/---
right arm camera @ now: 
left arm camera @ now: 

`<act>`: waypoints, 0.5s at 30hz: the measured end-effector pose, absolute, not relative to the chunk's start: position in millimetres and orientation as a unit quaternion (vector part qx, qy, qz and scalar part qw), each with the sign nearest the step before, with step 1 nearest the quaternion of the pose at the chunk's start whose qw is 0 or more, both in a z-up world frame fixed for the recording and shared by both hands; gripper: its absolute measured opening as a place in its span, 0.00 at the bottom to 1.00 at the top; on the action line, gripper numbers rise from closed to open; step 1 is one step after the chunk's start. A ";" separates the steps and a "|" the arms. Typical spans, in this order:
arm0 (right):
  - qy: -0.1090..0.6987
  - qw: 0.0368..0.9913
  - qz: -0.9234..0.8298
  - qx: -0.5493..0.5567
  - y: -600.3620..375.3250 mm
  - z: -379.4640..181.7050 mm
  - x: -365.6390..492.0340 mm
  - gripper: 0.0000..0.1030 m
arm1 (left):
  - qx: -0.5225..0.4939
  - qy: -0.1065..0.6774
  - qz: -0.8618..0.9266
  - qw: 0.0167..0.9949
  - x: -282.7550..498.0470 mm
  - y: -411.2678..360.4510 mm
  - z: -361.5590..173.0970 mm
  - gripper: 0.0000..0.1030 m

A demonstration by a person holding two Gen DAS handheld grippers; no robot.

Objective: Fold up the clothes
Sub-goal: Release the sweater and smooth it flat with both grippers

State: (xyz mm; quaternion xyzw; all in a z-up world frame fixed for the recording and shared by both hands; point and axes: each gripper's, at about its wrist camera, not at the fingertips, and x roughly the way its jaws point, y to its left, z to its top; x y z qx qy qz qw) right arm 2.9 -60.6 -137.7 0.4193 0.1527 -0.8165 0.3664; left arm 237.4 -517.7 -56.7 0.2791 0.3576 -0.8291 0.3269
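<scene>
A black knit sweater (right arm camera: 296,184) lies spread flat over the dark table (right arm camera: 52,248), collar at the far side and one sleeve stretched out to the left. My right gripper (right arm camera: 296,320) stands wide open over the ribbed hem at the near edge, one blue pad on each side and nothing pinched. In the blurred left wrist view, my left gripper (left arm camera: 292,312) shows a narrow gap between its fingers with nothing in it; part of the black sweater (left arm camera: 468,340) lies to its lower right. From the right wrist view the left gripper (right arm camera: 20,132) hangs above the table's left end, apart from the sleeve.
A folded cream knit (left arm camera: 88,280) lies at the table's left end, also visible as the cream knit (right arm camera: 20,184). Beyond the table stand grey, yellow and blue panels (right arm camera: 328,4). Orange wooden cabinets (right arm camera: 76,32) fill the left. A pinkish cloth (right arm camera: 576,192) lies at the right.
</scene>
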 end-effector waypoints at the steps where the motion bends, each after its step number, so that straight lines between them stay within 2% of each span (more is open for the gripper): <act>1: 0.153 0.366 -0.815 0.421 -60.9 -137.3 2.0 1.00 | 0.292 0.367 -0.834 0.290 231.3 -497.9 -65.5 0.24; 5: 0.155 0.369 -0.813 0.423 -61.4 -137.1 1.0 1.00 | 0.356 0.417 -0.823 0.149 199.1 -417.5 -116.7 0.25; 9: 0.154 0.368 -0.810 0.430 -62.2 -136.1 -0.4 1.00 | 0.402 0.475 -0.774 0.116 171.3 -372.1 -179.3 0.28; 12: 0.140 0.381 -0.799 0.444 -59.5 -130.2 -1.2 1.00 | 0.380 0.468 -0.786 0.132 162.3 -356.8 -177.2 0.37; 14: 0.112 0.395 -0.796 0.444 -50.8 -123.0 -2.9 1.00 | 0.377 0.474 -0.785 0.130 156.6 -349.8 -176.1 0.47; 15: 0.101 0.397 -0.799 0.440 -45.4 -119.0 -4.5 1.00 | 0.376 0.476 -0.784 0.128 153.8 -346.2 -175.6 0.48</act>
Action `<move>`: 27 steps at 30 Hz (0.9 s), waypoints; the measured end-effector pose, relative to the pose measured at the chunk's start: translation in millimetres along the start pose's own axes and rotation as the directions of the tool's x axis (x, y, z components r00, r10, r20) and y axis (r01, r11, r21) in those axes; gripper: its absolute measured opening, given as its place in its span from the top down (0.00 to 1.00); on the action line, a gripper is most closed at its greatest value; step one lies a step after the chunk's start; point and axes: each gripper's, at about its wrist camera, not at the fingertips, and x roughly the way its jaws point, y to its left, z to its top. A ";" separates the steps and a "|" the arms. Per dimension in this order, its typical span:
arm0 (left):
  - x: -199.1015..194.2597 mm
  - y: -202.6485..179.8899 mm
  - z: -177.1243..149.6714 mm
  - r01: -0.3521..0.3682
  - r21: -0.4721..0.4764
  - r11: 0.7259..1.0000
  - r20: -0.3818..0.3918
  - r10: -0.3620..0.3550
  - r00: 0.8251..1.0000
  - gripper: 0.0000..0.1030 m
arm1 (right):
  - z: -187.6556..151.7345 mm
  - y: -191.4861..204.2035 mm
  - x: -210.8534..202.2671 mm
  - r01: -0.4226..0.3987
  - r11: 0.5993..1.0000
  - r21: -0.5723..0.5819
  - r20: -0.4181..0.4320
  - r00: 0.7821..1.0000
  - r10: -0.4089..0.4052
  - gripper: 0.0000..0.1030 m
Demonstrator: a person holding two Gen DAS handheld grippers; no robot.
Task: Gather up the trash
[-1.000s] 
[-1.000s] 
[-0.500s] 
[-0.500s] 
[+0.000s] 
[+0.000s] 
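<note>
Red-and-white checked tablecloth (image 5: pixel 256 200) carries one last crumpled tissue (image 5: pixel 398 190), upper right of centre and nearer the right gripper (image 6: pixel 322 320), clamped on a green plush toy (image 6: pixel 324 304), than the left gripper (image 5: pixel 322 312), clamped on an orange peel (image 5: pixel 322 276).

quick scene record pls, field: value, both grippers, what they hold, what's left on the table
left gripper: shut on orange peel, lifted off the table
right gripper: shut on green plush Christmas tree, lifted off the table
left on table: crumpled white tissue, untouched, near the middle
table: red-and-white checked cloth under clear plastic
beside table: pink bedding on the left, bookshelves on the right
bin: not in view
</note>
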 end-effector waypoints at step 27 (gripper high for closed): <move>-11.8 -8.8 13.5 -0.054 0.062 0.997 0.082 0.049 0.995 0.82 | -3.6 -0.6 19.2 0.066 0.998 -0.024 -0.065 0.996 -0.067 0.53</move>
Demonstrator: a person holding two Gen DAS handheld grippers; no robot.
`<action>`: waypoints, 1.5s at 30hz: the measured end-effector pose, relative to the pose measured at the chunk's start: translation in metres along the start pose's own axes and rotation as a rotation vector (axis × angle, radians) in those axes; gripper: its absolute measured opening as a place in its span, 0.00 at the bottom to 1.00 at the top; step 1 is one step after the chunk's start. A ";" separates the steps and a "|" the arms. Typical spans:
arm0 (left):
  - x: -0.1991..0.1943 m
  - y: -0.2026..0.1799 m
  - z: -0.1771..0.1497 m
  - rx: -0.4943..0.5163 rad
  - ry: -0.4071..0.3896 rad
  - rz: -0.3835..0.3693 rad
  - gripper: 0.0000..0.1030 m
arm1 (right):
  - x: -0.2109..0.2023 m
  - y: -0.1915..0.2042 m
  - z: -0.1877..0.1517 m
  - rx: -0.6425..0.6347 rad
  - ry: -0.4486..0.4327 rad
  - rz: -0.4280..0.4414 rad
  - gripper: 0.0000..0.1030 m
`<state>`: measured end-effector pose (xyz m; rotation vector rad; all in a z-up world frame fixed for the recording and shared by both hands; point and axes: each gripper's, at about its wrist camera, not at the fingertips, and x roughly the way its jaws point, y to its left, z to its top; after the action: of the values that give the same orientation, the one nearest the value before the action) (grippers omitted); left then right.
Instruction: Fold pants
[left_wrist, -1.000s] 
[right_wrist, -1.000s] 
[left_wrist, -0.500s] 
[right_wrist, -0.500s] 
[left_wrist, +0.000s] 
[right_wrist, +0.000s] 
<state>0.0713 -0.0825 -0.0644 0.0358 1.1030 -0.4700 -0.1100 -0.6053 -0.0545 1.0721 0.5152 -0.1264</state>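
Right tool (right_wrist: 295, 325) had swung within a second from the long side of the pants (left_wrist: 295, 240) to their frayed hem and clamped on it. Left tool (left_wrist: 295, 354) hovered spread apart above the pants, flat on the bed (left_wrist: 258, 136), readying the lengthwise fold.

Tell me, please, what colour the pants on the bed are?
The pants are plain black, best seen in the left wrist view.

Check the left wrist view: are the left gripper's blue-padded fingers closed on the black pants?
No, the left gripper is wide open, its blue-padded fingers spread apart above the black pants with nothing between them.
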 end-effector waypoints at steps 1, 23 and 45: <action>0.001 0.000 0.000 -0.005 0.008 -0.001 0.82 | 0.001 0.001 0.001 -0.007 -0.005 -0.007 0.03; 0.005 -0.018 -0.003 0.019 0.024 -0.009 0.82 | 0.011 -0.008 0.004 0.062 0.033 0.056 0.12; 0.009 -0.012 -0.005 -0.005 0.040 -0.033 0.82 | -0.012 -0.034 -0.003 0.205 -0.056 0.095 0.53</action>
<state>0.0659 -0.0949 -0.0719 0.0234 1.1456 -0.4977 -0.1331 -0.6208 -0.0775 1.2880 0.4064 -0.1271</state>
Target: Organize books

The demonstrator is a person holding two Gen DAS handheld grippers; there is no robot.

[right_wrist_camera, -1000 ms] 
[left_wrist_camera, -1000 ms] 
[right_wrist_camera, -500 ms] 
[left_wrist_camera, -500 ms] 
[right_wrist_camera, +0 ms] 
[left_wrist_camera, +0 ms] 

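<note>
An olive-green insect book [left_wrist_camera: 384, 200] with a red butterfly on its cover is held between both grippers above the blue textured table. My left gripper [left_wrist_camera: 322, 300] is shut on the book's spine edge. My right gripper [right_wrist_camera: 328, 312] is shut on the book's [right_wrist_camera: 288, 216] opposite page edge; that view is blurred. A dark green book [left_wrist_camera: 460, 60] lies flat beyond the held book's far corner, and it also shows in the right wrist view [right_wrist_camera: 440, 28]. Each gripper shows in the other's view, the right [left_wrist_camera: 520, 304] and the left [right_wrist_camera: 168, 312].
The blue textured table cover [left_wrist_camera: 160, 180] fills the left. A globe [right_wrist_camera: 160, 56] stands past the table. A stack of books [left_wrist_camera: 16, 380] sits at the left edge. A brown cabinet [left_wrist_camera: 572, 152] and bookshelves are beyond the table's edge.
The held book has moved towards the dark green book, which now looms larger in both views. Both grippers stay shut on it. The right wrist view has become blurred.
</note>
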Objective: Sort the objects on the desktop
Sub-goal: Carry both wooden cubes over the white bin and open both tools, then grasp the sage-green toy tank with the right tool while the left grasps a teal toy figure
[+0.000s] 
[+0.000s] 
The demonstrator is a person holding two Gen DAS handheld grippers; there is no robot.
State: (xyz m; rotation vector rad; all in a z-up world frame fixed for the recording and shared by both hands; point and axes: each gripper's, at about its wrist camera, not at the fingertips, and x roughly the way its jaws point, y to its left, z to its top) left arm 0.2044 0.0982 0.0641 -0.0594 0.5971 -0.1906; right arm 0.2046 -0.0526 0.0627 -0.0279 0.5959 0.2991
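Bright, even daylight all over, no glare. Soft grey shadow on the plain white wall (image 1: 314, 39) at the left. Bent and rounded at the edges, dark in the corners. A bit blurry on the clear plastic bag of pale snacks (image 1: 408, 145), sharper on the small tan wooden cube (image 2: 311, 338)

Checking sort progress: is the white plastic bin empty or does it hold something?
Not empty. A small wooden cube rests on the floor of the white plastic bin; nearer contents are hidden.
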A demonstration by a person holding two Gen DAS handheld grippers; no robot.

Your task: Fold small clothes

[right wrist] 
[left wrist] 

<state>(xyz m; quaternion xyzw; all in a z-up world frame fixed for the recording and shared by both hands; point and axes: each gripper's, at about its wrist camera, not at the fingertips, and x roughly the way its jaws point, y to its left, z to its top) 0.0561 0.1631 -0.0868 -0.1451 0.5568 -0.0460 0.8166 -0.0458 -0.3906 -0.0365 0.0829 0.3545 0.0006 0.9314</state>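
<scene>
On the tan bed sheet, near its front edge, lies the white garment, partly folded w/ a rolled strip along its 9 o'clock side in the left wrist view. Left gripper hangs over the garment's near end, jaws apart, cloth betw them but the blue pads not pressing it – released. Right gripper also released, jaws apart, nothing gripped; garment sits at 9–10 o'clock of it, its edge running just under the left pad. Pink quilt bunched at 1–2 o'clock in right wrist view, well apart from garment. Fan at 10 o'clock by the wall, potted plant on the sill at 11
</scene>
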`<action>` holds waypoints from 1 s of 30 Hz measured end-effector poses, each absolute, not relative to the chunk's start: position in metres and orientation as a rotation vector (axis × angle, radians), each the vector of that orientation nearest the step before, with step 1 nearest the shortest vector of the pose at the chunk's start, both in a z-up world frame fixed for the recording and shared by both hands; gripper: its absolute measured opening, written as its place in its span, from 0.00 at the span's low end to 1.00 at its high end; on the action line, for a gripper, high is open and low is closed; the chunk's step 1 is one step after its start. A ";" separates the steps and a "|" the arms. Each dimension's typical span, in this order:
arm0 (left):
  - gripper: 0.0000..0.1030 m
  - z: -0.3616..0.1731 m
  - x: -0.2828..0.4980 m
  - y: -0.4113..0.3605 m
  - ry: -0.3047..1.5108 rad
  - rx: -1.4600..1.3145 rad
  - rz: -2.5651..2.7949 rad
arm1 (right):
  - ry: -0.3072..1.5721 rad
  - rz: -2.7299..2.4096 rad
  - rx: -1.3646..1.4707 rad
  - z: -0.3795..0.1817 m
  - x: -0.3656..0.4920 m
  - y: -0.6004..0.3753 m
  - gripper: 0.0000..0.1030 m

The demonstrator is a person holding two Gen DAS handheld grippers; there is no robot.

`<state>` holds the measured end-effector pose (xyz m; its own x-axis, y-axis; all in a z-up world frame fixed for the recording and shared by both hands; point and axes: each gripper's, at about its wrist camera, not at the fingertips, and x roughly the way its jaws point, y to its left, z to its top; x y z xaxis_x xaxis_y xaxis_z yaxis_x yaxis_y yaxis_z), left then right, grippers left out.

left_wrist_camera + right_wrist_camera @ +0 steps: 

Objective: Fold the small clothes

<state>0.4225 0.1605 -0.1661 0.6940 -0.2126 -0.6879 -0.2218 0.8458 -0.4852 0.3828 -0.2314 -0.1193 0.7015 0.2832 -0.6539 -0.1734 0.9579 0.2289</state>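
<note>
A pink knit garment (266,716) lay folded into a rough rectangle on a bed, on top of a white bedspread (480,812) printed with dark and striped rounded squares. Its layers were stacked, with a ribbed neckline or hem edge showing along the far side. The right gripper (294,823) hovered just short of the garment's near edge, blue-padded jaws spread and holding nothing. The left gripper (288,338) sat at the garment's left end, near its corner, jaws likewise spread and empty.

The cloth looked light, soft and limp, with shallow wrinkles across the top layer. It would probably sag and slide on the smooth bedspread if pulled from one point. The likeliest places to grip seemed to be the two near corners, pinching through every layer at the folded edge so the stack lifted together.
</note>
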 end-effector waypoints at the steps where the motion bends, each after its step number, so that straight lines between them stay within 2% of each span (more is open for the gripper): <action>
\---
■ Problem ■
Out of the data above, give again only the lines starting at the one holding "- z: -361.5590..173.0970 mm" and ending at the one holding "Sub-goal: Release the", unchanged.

■ Completed exercise ■
  - z: -361.5590..173.0970 mm
  - gripper: 0.0000..0.1030 m

A demonstration by a person holding two Gen DAS handheld grippers; no robot.

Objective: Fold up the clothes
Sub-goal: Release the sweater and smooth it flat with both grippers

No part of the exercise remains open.